**Your assignment:** The pictures get left out, but everything else in the listing below must be duplicated exactly.

**Data extract:**
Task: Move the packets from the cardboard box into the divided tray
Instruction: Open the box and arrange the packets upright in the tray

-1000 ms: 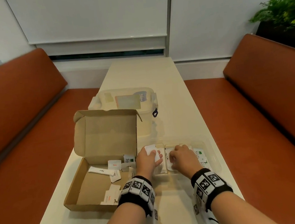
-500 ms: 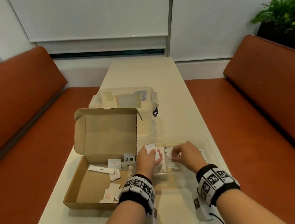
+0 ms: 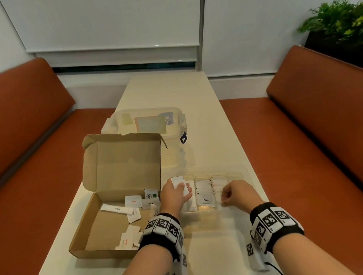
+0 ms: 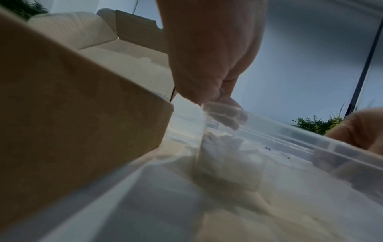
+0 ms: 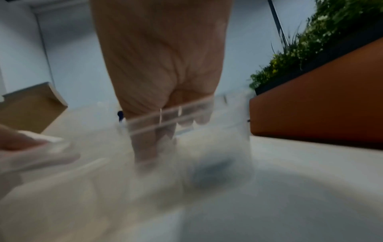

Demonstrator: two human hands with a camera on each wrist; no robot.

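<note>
Packets (image 3: 178, 183) sit pinched in the left hand's (image 3: 175, 194) fingers over the divided tray (image 3: 245, 170); right hand (image 3: 236, 193) loosely curled, holding nothing.

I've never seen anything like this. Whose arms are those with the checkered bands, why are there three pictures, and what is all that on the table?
No machine here: a person works with bare hands, with a camera on the head and one at each wrist. The head view looks down on the table; the other two look along each hand from close up. An open cardboard box with white packets inside sits left of a clear divided tray, which already contains some. A lidded clear container stands behind. The left hand holds a white packet over the tray's left end. The right hand, fingers curled, is over the tray; whether it holds anything is unclear.
</note>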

**Answer for this exercise:**
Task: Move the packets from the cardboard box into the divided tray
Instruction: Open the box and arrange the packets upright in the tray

-1000 ms: 
-500 ms: 
+0 ms: 
+0 ms: 
+0 ms: 

Demonstrator: two human hands with a camera on each wrist; no robot.

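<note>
Packets (image 3: 178, 183) sit pinched in the left hand's (image 3: 175, 194) fingers over the divided tray (image 3: 245, 170); right hand (image 3: 236, 193) loosely curled, holding nothing.

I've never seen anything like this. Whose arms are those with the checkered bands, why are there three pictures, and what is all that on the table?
No machine here: a person works with bare hands, with a camera on the head and one at each wrist. The head view looks down on the table; the other two look along each hand from close up. An open cardboard box with white packets inside sits left of a clear divided tray, which already contains some. A lidded clear container stands behind. The left hand holds a white packet over the tray's left end. The right hand, fingers curled, is over the tray; whether it holds anything is unclear.
</note>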

That brings the answer to completion.